▶ **WORK ITEM**: Produce the tally of lines in the material below that hold "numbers", without anything else.

▶ **DATASET EXCERPT**:
----------
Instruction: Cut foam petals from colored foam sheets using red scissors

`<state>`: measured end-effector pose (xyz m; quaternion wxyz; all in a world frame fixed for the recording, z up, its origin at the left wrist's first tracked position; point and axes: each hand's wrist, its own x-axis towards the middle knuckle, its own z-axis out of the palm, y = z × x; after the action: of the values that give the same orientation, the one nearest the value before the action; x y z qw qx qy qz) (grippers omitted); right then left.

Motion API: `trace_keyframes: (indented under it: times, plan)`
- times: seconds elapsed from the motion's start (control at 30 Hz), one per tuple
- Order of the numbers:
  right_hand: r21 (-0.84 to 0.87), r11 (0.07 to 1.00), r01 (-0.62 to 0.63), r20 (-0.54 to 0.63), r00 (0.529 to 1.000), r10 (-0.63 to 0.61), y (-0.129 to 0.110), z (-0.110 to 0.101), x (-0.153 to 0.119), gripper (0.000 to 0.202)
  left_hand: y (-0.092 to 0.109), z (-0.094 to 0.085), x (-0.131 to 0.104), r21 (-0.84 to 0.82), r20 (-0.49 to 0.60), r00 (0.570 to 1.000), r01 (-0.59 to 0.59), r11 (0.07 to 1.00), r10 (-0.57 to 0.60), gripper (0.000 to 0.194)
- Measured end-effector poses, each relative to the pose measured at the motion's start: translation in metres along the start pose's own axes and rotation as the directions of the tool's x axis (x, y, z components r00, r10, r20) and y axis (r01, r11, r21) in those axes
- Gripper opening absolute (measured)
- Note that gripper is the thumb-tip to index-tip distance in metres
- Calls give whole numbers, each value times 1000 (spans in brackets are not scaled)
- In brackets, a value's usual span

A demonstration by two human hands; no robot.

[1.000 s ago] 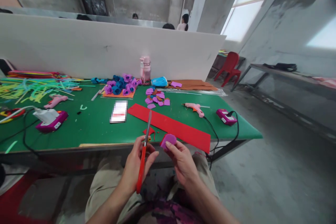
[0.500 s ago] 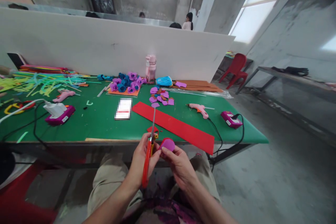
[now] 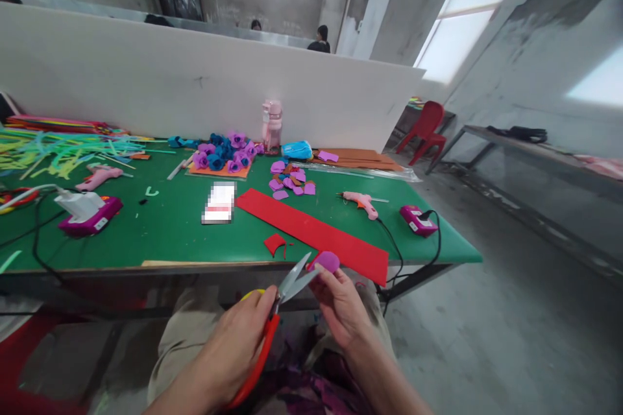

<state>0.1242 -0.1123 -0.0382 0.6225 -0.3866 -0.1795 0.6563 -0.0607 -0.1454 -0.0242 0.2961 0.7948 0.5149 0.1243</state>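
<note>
My left hand [image 3: 243, 337] is closed round the scissors [image 3: 293, 280], whose blades are spread and point up and right. Between the thumb and fingers of my right hand [image 3: 343, 305] is a purple petal piece [image 3: 327, 262], with a red piece [image 3: 314, 263] partly hidden behind it. The blade tips are close beside these pieces. On the green table, a long red strip [image 3: 316, 233] lies beyond my hands, and a small red scrap [image 3: 275, 244] is left of it.
Purple cut pieces [image 3: 292, 183], paper flowers [image 3: 224, 154] and a pink bottle [image 3: 272, 126] stand toward the white divider [image 3: 219, 84]. A pink glue gun [image 3: 363, 202] and purple power box [image 3: 417, 220] are at the right; another box [image 3: 91, 217] is left.
The scissors have opened and swung from nearly upright toward the right, with my left hand now round the handles. My right hand has moved right with the petal. The view has shifted slightly.
</note>
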Motion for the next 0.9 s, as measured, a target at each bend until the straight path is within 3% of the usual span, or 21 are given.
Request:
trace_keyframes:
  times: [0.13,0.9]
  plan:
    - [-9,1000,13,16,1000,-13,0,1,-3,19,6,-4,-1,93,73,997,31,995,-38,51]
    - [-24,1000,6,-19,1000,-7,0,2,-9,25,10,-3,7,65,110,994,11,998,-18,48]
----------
▶ **SOLUTION TO THE PROBLEM**: 2